[[ Data section, beginning ]]

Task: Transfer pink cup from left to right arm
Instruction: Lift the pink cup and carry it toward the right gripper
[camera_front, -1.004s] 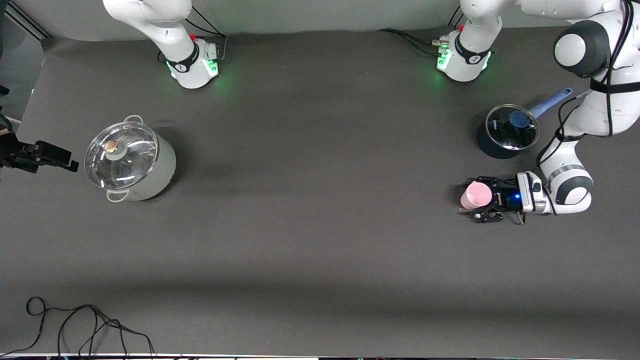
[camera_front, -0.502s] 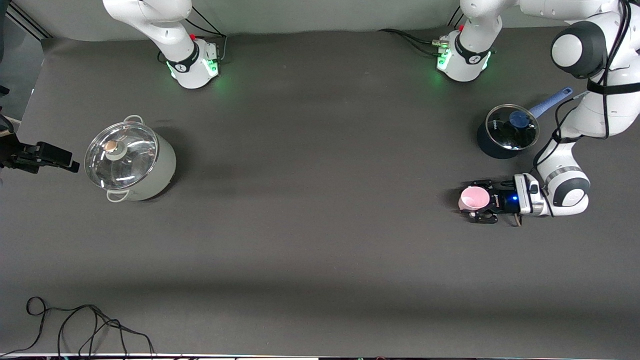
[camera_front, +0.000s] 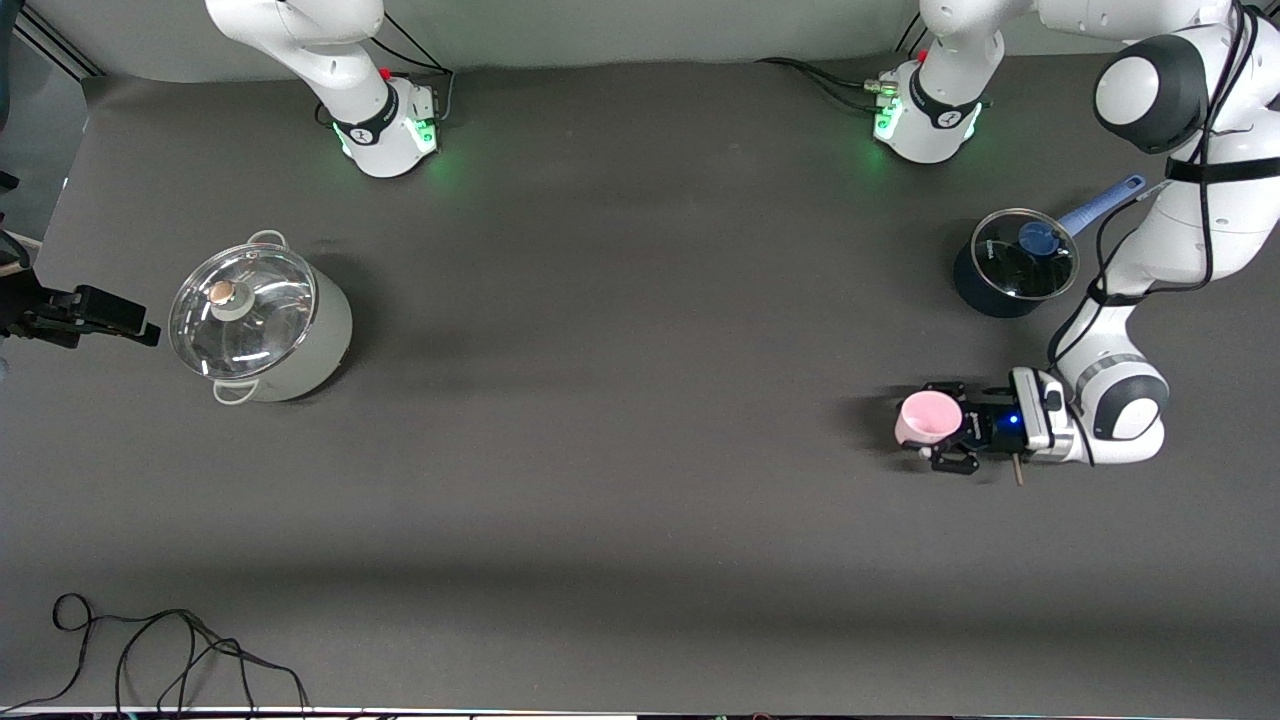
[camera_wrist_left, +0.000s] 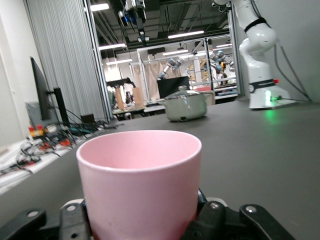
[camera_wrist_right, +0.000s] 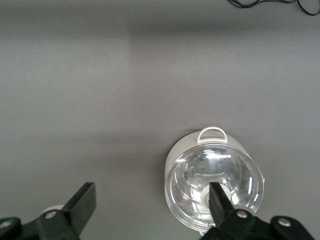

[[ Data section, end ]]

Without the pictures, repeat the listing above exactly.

The completed task
Task: Transfer pink cup from left to right arm
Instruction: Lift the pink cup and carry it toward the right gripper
[camera_front, -1.004s] 
[camera_front, -0.502s] 
[camera_front, +0.000s] 
[camera_wrist_left, +0.000s] 
[camera_wrist_right, +0.000s] 

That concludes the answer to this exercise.